* **WHAT THE TASK REQUIRES**: Go through each line of the records below and count those with the word "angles". Give only the count.

——

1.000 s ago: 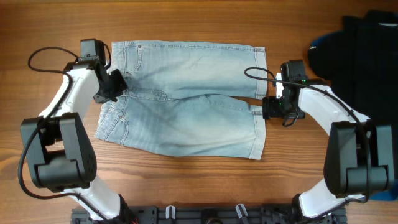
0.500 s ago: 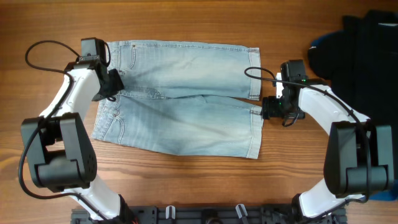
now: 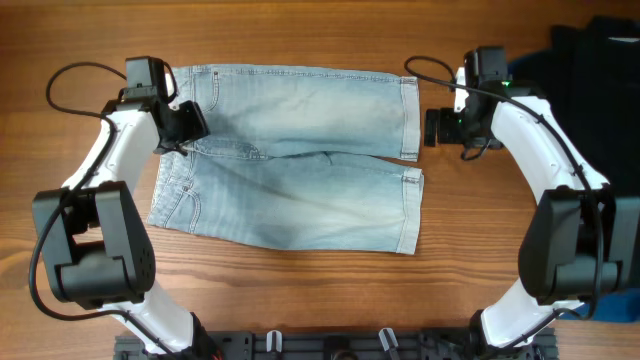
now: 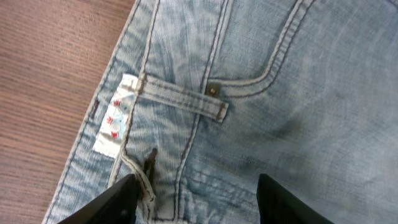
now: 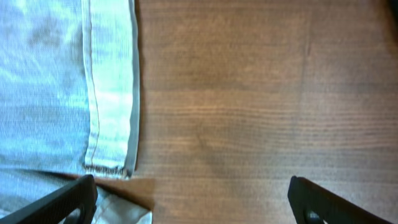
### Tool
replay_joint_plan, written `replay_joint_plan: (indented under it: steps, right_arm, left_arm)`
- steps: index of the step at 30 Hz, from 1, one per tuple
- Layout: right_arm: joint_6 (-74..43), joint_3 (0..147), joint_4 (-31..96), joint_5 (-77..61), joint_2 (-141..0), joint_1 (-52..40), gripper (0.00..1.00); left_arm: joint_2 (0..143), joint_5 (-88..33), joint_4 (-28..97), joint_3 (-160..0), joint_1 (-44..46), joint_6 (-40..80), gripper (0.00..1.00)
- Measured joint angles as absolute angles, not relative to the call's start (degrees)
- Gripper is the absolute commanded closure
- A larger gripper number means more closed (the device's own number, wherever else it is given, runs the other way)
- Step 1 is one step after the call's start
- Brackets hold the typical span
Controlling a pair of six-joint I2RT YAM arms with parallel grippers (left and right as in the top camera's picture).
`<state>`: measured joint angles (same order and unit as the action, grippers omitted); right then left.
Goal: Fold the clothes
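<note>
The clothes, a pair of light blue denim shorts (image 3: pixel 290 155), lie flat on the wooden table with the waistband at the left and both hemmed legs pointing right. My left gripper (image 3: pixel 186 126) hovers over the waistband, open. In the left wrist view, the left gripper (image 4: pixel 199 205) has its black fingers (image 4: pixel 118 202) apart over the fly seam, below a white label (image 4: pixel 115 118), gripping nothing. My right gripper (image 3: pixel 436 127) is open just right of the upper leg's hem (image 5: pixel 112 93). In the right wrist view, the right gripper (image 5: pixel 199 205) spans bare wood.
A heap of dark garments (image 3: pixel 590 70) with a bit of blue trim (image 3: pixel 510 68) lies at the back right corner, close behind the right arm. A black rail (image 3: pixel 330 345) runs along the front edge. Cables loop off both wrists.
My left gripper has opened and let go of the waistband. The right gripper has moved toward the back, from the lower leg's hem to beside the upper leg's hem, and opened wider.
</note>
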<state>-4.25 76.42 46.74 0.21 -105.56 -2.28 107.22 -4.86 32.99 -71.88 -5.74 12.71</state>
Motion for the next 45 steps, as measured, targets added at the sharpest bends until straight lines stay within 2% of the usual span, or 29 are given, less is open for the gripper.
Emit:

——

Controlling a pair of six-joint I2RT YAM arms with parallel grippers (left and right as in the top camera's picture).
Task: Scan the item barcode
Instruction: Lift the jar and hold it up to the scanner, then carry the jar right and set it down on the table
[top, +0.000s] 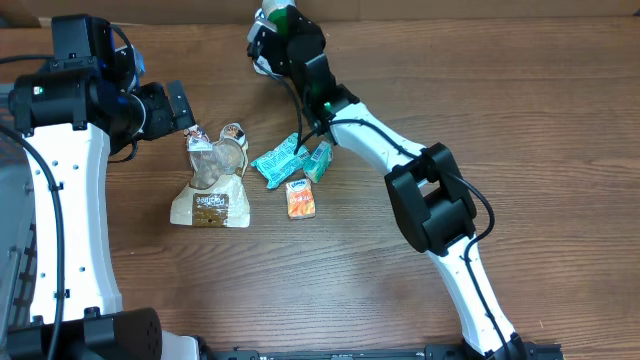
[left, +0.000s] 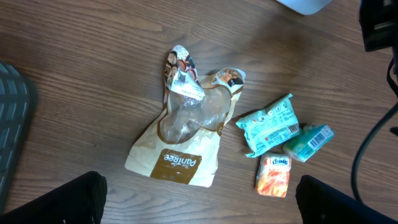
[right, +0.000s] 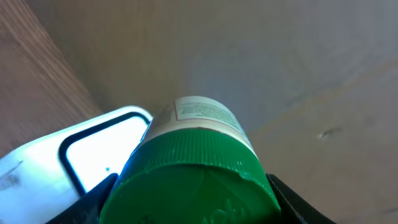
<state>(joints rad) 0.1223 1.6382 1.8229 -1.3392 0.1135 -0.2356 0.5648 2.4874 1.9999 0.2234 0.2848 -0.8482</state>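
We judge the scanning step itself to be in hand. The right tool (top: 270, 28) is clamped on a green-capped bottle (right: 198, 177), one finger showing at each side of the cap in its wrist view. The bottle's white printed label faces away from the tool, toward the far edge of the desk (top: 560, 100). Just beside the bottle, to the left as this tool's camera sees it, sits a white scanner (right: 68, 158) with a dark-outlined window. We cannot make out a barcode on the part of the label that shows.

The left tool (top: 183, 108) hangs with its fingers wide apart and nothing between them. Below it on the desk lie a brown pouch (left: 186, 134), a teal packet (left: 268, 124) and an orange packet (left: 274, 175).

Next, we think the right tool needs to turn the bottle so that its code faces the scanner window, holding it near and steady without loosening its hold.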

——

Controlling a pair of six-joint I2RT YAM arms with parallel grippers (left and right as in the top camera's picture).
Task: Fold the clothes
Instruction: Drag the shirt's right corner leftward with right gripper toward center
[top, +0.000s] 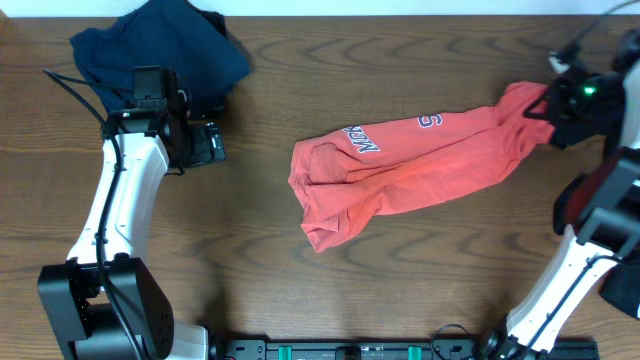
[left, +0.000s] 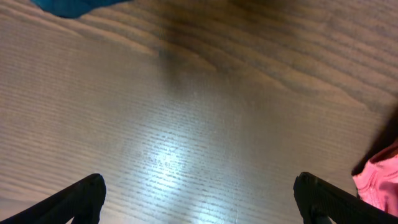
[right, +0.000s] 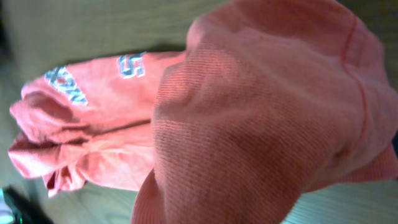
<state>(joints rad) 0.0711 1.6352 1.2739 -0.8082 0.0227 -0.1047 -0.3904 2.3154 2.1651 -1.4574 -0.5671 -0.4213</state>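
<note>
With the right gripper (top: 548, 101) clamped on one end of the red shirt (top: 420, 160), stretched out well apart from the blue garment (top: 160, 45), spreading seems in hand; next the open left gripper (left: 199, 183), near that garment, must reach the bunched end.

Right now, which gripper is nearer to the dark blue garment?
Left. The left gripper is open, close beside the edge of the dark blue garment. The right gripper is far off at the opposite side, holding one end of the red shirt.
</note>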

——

* **COMPLETED TASK**: 2